MuData nuances#

Open in Colab

Binder

This is the sharp bits page for mudata, which provides information on the nuances when working with MuData objects.

First, install and import mudata and other libraries.

[1]:
! pip install mudata
[2]:
import mudata as md
from mudata import MuData, AnnData
[3]:
import numpy as np
import pandas as pd

Prepare some simple AnnData objects:

[4]:
n, d1, d2, k = 1000, 100, 200, 10

np.random.seed(1)
z = np.random.normal(loc=np.arange(k), scale=np.arange(k)*2, size=(n,k))
w1 = np.random.normal(size=(d1,k))
w2 = np.random.normal(size=(d2,k))

mod1 = AnnData(X=np.dot(z, w1.T))
mod2 = AnnData(X=np.dot(z, w2.T))

Variable names#

*NB: It is best to keep variable names unique across all the modalities. This will help to avoid ambiguity as well as performance of some functionality such as updating (see below).*

MuData is designed with features (variables) being different in different modalities in mind. Hence their names should be unique and different between modalities. In other words, .var_names are checked for uniqueness across modalities.

This behaviour ensures all the functions are easy to reason about. For instance, if there is a var_name that is present in both modalities, what happens during plotting a joint embedding from .obsm coloured by this var_name is not strictly defined.
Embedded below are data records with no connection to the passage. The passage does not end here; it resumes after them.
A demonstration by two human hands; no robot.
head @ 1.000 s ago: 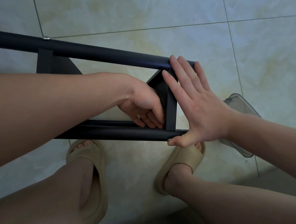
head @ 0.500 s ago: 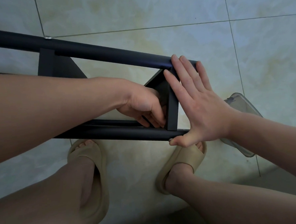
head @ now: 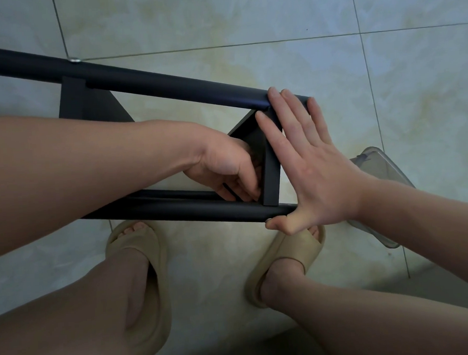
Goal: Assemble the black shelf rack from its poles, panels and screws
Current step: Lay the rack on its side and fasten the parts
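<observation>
The black shelf rack lies on its side on the tiled floor. Its far pole [head: 152, 81] runs from upper left to the centre, and its near pole [head: 191, 209] lies just above my feet. A black end panel [head: 269, 172] spans the two poles. My right hand [head: 308, 165] lies flat against that panel's outer face, fingers straight, fingertips on the far pole's end and thumb under the near pole's tip. My left hand [head: 227, 169] reaches inside the frame with curled fingers at the panel's inner face near the near pole; what it grips is hidden. A silver screw head [head: 74, 60] shows on the far pole.
A second black panel [head: 88, 106] joins the far pole at the left, partly behind my left forearm. A clear plastic container [head: 384, 169] lies on the floor behind my right wrist. My feet in beige slides [head: 139, 253] stand below the rack.
My left hand has shifted slightly up and deeper behind the end panel, with its fingers working at the inner face. My right hand stays pressed flat on the panel.
</observation>
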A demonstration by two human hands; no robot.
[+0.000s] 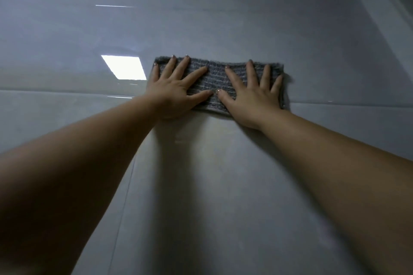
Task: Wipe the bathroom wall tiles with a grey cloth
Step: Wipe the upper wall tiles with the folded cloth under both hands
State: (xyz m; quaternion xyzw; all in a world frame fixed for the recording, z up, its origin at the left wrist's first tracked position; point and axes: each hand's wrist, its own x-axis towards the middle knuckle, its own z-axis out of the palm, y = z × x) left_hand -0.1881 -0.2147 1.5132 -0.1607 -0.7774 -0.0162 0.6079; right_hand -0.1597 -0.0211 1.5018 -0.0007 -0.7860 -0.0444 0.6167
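Grey ribbed cloth [218, 83] spread flat on glossy grey wall tiles [223, 174], straddling a horizontal grout line [55, 91]. Left hand [178, 89] and right hand [252, 96] press it, all fingers straight and splayed. No writing visible. Rectangular light reflection [125, 67] lies left of the cloth.

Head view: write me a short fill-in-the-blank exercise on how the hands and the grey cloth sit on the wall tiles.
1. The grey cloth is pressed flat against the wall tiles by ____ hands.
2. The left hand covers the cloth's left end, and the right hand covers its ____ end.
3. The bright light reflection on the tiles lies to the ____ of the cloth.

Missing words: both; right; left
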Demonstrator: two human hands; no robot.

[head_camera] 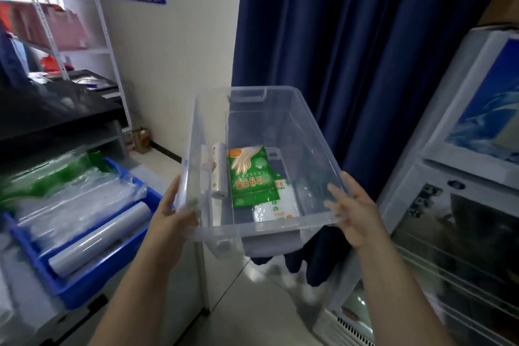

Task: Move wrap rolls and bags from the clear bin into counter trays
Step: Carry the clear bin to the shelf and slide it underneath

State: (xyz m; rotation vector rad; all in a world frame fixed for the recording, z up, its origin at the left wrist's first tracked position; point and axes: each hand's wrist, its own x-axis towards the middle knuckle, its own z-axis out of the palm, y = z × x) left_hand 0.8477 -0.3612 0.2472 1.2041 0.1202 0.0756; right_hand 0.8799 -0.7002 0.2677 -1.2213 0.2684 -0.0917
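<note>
- Progress is judged to be well along: the blue tray point(92, 286) on the counter at the left is already seen to hold several wrap rolls, among them a grey roll point(101, 239) lying along its near wall, with clear film and something green behind it.
- 3 items are counted as left in the clear bin point(306, 149): 1 small wrap roll point(219, 171) against the left wall, 1 green bag point(251, 174) printed with a glove outline, and 1 white bag point(276, 209) partly covered by the green one.
- The bin is held in the air, off the counter and just to the right of the blue tray, tilted with its open top toward the camera.
- The left hand point(174, 216) is closed on the bin's left rim, thumb on top and fingers wrapped under and outside the wall.
- The right hand point(352, 211) is clamped on the right rim near the near corner, thumb inside, fingers outside.
- The bin is seen as transparent, thin-walled plastic with grey handle latches at both ends; floor and curtain show through it.
- The remaining contents are judged light and loose, likely to slide if the tilt is increased.
- Other trays cannot be made out clearly because of blur.
</note>
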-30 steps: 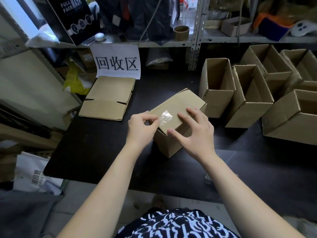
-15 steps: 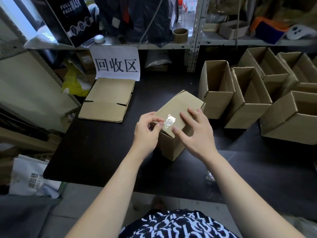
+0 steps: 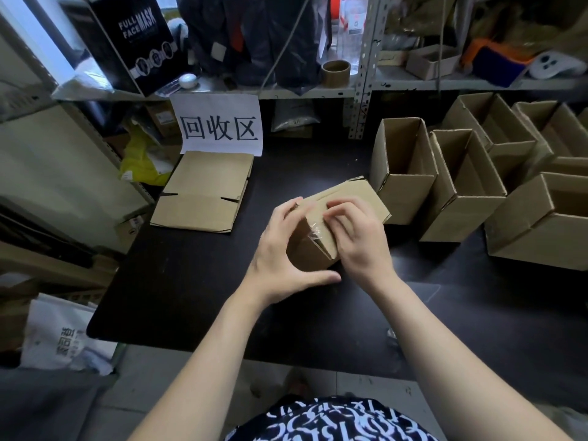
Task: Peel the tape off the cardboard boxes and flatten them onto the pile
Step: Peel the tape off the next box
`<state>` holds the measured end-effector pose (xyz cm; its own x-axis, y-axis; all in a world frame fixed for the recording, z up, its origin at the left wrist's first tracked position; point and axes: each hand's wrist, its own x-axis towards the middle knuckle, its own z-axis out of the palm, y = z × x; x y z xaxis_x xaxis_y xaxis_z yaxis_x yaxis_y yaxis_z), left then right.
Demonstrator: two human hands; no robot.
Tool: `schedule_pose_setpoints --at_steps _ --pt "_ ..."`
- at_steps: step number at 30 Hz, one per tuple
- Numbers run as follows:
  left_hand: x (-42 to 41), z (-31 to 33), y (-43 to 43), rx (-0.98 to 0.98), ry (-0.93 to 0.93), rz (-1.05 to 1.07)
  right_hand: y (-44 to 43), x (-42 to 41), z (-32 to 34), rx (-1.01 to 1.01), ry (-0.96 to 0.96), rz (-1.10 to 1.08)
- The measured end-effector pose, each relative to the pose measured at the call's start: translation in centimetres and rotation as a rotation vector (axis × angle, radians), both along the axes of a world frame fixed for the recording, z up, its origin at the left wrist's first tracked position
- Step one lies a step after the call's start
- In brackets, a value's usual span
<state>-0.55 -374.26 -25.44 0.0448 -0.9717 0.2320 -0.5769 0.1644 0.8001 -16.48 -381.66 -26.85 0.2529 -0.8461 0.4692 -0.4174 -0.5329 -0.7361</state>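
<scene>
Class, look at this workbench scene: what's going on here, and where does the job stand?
A person works at a black table on a small closed cardboard box. The left hand grips the box's left end, thumb along its near bottom edge. The right hand picks with curled fingers at the clear tape on the near edge; it is not yet off. A flattened pile lies to the left below a paper sign, and open boxes wait on the right.

Bare table (image 3: 191, 265) left of held box (image 3: 356, 192); flattened pile (image 3: 203, 192) behind-left; open boxes (image 3: 404, 198) crowd right.
</scene>
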Motion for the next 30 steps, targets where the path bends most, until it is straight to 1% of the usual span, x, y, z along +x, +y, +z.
schedule_pose_setpoints --at_steps 2,5,7,12,15,16,17,19,23,25,27,28,30 --pt "-0.2 -0.1 0.3 0.012 -0.099 0.059 0.3 0.1 0.1 0.045 -0.084 -0.016" --pt "0.2 -0.2 -0.4 -0.103 -0.197 0.187 0.6 -0.2 0.3 0.258 -0.273 -0.032" --pt "0.6 0.0 -1.0 -0.134 -0.232 0.168 1.0 -0.7 0.5 0.324 -0.313 -0.071" --pt "0.8 1.2 -2.3 -0.070 -0.374 0.113 1.6 -1.6 1.1 0.316 -0.353 -0.089" --pt "0.7 0.8 -3.0 0.002 -0.681 0.102 1.9 -2.4 2.2 0.224 -0.323 -0.029" --pt "0.7 0.5 -3.2 0.044 -0.718 0.099 2.1 -2.4 2.6 0.206 -0.308 0.017" --pt "0.5 0.4 -3.3 0.086 -0.712 0.087 2.3 -2.3 2.9 0.212 -0.301 0.060" --pt "0.3 0.5 -3.2 0.130 -0.650 0.060 2.4 -2.1 3.1 0.289 -0.348 0.103" --pt "2.3 1.1 -2.0 0.107 -0.628 0.080 1.3 -3.1 2.2 0.428 -0.527 0.028" --pt "3.7 1.0 -0.9 0.133 -0.604 0.076 0.6 -3.8 1.6 0.506 -0.632 -0.004" --pt "4.5 0.6 -0.1 0.199 -0.518 0.051 0.3 -4.1 1.2 0.565 -0.709 -0.007" --pt "4.9 0.1 0.2 0.240 -0.445 0.045 0.3 -4.0 1.1 0.577 -0.715 0.001" --pt "5.7 -0.8 0.3 0.285 -0.241 0.053 0.4 -3.9 0.8 0.575 -0.672 0.015"
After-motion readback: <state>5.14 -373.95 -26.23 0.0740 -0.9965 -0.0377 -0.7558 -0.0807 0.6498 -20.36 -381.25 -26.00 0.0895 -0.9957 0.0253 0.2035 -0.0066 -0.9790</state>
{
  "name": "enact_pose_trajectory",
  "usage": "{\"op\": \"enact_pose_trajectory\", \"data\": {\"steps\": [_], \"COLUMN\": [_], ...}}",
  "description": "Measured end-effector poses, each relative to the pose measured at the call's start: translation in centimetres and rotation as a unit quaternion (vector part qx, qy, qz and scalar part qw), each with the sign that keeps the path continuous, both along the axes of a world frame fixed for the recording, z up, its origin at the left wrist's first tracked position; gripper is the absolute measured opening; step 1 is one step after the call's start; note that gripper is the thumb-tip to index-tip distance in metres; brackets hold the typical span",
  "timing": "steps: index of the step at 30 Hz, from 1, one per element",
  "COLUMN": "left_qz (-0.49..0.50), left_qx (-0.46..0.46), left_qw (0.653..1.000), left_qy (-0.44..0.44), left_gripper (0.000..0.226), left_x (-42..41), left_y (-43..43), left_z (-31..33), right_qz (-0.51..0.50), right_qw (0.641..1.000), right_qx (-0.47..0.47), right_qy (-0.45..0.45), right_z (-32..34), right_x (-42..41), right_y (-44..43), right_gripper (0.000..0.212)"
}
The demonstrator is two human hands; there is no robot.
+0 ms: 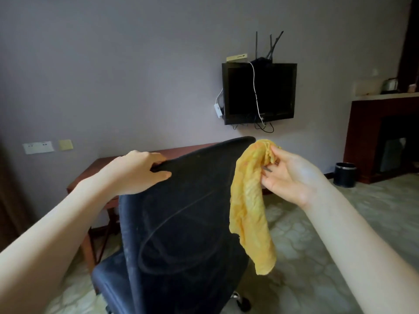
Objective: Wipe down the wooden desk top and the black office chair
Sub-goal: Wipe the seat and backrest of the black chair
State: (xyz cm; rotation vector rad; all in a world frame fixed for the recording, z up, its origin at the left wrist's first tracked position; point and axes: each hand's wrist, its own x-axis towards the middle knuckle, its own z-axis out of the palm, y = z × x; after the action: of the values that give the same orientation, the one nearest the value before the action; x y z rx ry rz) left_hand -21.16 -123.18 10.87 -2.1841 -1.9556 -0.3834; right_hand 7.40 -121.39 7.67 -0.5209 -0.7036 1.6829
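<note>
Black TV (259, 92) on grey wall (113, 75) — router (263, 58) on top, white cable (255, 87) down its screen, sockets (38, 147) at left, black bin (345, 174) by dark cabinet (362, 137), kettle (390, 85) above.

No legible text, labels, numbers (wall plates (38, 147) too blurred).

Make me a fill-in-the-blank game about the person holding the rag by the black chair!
1. The right hand pinches a crumpled cloth whose colour is ____.
2. The left hand grips the black mesh office chair at the ____ edge of its backrest.
3. The black flat television hangs on the grey ____.

Missing words: yellow; top; wall.
</note>
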Motion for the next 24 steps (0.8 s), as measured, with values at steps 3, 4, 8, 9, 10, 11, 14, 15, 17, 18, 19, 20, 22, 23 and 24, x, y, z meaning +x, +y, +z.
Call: {"op": "enact_pose_trajectory", "data": {"steps": [3,4,8,9,10,11,14,15,17,18,19,20,22,23,24], "left_qz": [0.016,0.017,0.019,0.020,0.022,0.025,0.055,0.073,0.126,0.162,0.195,0.213,0.186,0.139,0.089], "left_qx": [0.056,0.065,0.072,0.073,0.075,0.079,0.112,0.122,0.134,0.142,0.160,0.196,0.292,0.326,0.318], "left_qw": [0.998,0.997,0.997,0.997,0.997,0.996,0.992,0.989,0.979,0.971,0.961,0.949,0.933,0.934,0.943], "left_qy": [0.026,0.023,-0.006,-0.008,-0.010,-0.009,0.024,0.045,0.087,0.101,0.115,0.125,0.094,0.043,-0.041], "left_gripper": [0.034,0.033,0.035,0.035,0.036,0.035,0.033,0.032,0.031,0.031,0.032,0.034,0.040,0.041,0.046], "left_x": [-0.2,-0.3,-1.4,-1.8,-2.1,-2.4,-3.6,-3.8,-4.3,-4.7,-4.8,-4.4,-2.6,-1.1,0.5], "left_y": [-0.3,-0.5,-1.2,-1.3,-1.4,-1.5,-1.9,-2.1,-2.7,-3.0,-3.3,-3.6,-4.4,-4.8,-5.2], "left_z": [-0.7,-0.7,-1.0,-1.1,-1.1,-1.2,-1.4,-1.5,-1.9,-2.1,-2.5,-3.1,-4.9,-6.0,-6.9], "right_qz": [0.007,0.012,0.031,0.039,0.045,0.053,0.071,0.068,0.059,0.058,0.052,0.047,0.048,0.045,0.042], "right_qw": [1.000,0.999,0.999,0.998,0.998,0.997,0.995,0.995,0.995,0.995,0.996,0.996,0.996,0.996,0.996], "right_qx": [0.003,0.007,0.017,0.016,0.014,0.016,0.017,0.019,0.019,0.014,0.013,0.014,0.013,0.015,0.015], "right_qy": [0.025,0.030,0.040,0.042,0.047,0.052,0.071,0.072,0.075,0.075,0.073,0.073,0.077,0.078,0.076], "right_z": [0.3,0.2,-0.2,-0.3,-0.5,-0.6,-0.6,-0.6,-0.5,-0.5,-0.6,-0.5,-0.4,-0.4,-0.4], "right_x": [-0.5,-0.6,-1.2,-1.5,-1.8,-2.1,-3.4,-3.7,-4.5,-5.2,-5.8,-6.4,-8.0,-8.8,-9.6], "right_y": [-0.2,-0.3,-0.2,-0.1,0.1,0.2,0.4,0.4,0.4,0.6,0.6,0.5,0.3,0.1,-0.2], "right_gripper": [0.029,0.031,0.036,0.037,0.036,0.036,0.035,0.035,0.037,0.039,0.041,0.043,0.045,0.046,0.046]}}
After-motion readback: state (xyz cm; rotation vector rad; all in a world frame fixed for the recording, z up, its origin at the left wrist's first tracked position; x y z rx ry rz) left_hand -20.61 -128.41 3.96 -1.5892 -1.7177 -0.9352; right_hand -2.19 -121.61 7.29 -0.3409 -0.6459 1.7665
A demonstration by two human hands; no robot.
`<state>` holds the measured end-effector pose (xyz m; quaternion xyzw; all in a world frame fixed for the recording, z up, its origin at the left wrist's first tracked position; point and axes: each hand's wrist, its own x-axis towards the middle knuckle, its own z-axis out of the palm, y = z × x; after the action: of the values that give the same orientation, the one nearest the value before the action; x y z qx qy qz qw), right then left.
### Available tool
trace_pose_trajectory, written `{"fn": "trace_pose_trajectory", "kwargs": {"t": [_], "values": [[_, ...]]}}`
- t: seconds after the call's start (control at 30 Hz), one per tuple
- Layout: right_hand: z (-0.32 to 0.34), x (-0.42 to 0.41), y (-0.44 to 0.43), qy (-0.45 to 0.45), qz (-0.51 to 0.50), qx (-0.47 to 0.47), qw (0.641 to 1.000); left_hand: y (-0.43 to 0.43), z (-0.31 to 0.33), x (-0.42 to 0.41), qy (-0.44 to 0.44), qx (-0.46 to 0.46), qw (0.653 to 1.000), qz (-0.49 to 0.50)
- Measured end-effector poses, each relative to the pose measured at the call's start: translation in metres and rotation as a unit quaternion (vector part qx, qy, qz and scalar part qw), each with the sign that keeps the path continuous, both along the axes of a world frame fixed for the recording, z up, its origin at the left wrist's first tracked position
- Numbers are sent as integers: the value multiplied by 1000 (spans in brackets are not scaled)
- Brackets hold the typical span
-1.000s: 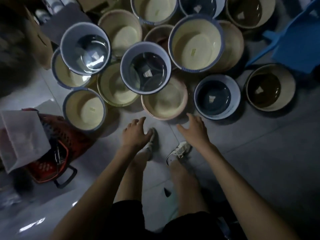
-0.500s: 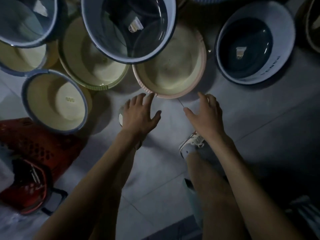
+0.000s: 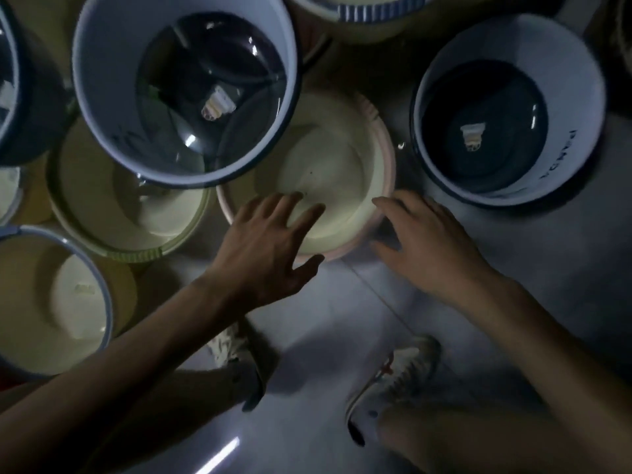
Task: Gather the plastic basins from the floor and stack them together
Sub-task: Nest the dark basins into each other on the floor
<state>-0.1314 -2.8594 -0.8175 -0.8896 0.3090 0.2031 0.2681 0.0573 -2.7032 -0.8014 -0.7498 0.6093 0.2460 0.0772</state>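
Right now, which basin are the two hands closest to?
The cream basin with the pink rim: the left hand is over its near rim, the right hand beside its right edge. The other basins lie farther off.

A single wide-angle view comes from a camera worn on the person's head, pointing steeply down at the tiled floor. It sits close to the scene. Both forearms enter from the bottom corners, and the left hand and right hand lie near the middle of the frame. The person's shoes show just below them, so the lens looks almost straight down past the body. Basins fill the upper half, with a pink-rimmed basin at the centre. Those along the top and left edges are cut off by the frame. The light is dim and the picture slightly blurred.
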Motion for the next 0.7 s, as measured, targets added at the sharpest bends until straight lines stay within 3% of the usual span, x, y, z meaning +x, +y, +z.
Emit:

Nevertheless, MuData can accommodate modalities with duplicated .var_names. For the typical workflows, we recommend renaming them manually or calling .var_names_make_unique().

[5]:
mdata = MuData({"mod1": mod1, "mod2": mod2})
print(mdata.var_names)
mdata.var_names_make_unique()
print(mdata.var_names)
Index(['0', '1', '2', '3', '4', '5', '6', '7', '8', '9',
       ...
       '190', '191', '192', '193', '194', '195', '196', '197', '198', '199'],
      dtype='object', length=300)
Index(['mod1:0', 'mod1:1', 'mod1:2', 'mod1:3', 'mod1:4', 'mod1:5', 'mod1:6',
       'mod1:7', 'mod1:8', 'mod1:9',
       ...
       'mod2:190', 'mod2:191', 'mod2:192', 'mod2:193', 'mod2:194', 'mod2:195',
       'mod2:196', 'mod2:197', 'mod2:198', 'mod2:199'],
      dtype='object', length=300)
/usr/local/opt/python@3.8/Frameworks/Python.framework/Versions/3.8/lib/python3.8/site-packages/mudata/_core/mudata.py:404: UserWarning: Cannot join columns with the same name because var_names are intersecting.
  warnings.warn(
/usr/local/opt/python@3.8/Frameworks/Python.framework/Versions/3.8/lib/python3.8/site-packages/mudata/_core/mudata.py:852: UserWarning: Modality names will be prepended to var_names since there are identical var_names in different modalities.
  warnings.warn(

Variable names in AnnData objects#

In the example above it is worth pointing out that .var_names_make_unique() is an in-place operation, just as the same method is in anndata.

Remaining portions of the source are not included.